Nobel Prize-winning scientist
Born: February 26, 1946;
Died: August 2, 2016
AHMED Zewail, who has died aged 70, was a science adviser to US President Barack Obama who won the 1999 Nobel Prize for his work on the study of chemical reactions.
Over nearly 40 years at Caltech, Zewail and his students pioneered the field of femtochemistry - the use of lasers to monitor chemical reactions at a scale of a femtosecond, or a millionth of a billionth of a second.
Using Zewail's techniques, scientists can observe the bonding and busting of molecules in real time. The research could lead to new ways of manipulating chemical or biological reactions as well as faster electronics and ultra-precise machinery.
"If you can understand the landscape of a chemical change or a biological change, you might be able to alter the landscape," Zewail said after winning the Nobel Prize for chemistry.

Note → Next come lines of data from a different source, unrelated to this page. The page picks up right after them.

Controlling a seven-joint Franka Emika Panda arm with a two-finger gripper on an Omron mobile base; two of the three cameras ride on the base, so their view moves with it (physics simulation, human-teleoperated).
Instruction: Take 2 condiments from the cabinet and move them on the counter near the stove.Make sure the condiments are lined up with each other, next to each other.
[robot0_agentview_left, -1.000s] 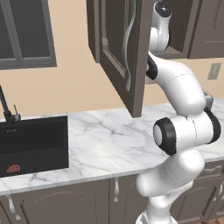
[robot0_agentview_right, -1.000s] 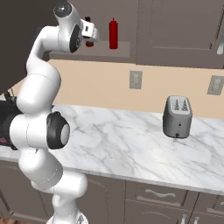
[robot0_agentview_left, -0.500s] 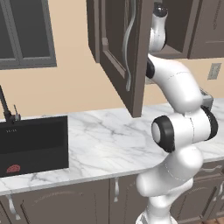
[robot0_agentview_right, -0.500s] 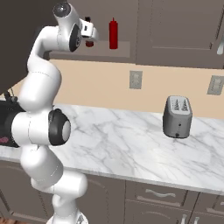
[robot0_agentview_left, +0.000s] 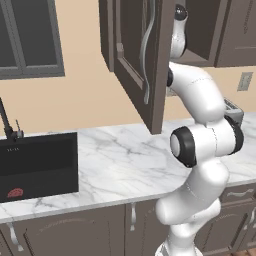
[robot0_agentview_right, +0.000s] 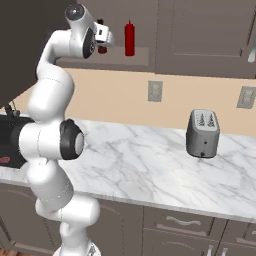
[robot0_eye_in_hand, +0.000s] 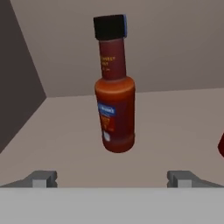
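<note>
**A:** The gripper is raised into the open cabinet, at the upper middle of the left base view. Why is it held there?

**B:** The sauce bottle is being lined up. In the hand view it is seen upright on the cabinet shelf, centre frame, a little ahead of the two fingertips. These are spread wide, one at lower left and one at lower right, with nothing between them. No contact is made yet.

**A:** And the wide spread?

**B:** Room is likely being left so the bottle's body can be straddled before any squeeze is applied.

**A:** Where is the second condiment kept?

**B:** The red squeeze bottle is seen at the top of the right base view, upright on the same shelf, just to the right of the hand. A sliver of red is also caught at the right edge of the hand view, which is judged to be that bottle.

**A:** Is anything set down below?

**B:** The marble counter is crossed only by a toaster, at the right of that view. A sink is shown at the left of the left base view. Neither bottle is placed on the counter yet, so the task is judged to be at its first pick.

**A:** Why is the door left swung out?

**B:** The shelf is kept reachable that way; the door hangs beside the arm.
</note>
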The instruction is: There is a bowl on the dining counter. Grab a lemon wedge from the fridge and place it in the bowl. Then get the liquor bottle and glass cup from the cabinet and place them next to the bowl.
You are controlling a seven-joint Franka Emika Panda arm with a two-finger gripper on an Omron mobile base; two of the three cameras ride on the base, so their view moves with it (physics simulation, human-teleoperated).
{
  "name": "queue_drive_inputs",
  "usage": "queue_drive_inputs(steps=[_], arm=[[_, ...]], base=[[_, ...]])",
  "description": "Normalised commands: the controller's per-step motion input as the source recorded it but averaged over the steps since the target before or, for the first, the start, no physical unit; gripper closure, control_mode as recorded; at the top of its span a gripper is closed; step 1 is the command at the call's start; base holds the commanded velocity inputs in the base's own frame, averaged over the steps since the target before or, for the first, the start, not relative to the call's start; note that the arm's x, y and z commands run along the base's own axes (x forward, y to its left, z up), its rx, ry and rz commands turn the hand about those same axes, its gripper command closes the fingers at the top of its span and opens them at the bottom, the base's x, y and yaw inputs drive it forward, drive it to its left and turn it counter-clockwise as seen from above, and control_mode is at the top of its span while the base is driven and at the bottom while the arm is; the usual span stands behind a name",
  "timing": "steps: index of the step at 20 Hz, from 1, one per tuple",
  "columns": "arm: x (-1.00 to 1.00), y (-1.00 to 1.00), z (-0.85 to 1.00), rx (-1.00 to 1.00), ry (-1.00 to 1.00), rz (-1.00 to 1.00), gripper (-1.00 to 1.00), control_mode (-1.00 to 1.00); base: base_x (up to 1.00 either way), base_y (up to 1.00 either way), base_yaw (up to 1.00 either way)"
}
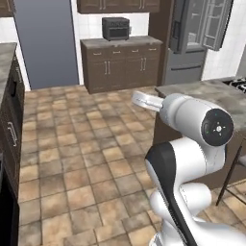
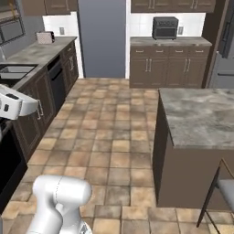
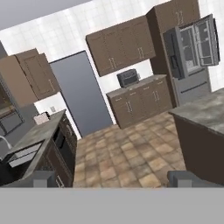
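At the far left of the hand view, a sink (image 3: 19, 153) is set into the left bench (image 3: 41, 131), with a toaster (image 3: 42, 117) standing farther back on the same top. A dark dishwasher front (image 2: 57, 82) sits in the drawer units below that bench. Brown wall cabinets (image 3: 30, 78) hang above.

Centre: a tiled floor (image 2: 109, 132) runs back to a tall grey panel (image 2: 101, 36). To the right of the panel, a black microwave oven (image 2: 165, 27) rests on a low brown unit (image 2: 167, 64).

The claw (image 3: 113, 179) is empty and spread wide — its two finger tips (image 3: 43, 178) stand well apart at the bottom of the hand view, pinching nothing.

Right: the fridge (image 3: 192, 57) stands against the back wall with its upper doors swung open; the interior is too small to resolve. In front of it, the dining bench (image 2: 201, 114) shows a bare marble top, with a grey-cushioned stool (image 2: 221, 192) beside its near end.
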Motion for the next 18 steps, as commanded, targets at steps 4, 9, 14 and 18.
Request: queue_drive_inputs(steps=[4,9,14,18], arm=[[0.00,0.00,0.00,0.00,0.00,0.00,-1.00,1.00],[0.00,0.00,0.00,0.00,0.00,0.00,-1.00,1.00],[0.00,0.00,0.00,0.00,0.00,0.00,-1.00,1.00],[0.00,0.00,0.00,0.00,0.00,0.00,-1.00,1.00]], base=[[1.00,0.02,-0.11],[1.00,0.08,-0.18],[1.00,0.12,-0.19],[1.00,0.12,-0.18]])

Zewail helped develop four-dimensional electron microscopy, which can capture a real-time series of images of such fleeting processes that can be assembled into a sort of digital movie.
Zewail, who was born in Damanhur, Egypt, and lived in San Marino, a wealthy suburb of Los Angeles, said he would never have believed as a boy that he would one day get the call from Sweden about the Nobel Prize. "I had passion about science,” he said. “My mother said I was going to burn the house (with chemistry experiments)."
Zewail wrote some 600 scientific articles and 16 books and was showered with honours from around the world, including France's highest honour, the Legion d'Honneur, and Egypt's Order of the Grand Collar of the Nile.
In 2009, Mr Obama appointed Zewail, a naturalised citizen, to the Council of Advisers on Science and Technology and later that year made him the first US science envoy to the Middle East.
Zewail joined the United Nations Scientific Advisory Board in 2013. In 2014, he wrote an opinion piece for the Los Angeles Times which urged the US to avoid cutting aid to Egypt after a military coup that ousted the elected president and replaced him.
Zewail argued that constructive engagement and use of the US soft power such as trade agreements were important in keeping Egypt as a partner in the war on terrorism and other American interests.
Egyptian President Abdel-Fattah al-Sissi expressed his condolences over his death, saying the country had lost a son and role model.
His death was announced by the California Institute of Technology (Caltech) in Pasadena, California, where he was Linus Pauling Professor of Chemistry and director of the Physical Biology Centre for Ultrafast Science and Technology. Egyptian media reported that Zewail's body would be flown back for burial.
He is survived by his wife, Dema Faham, and four children.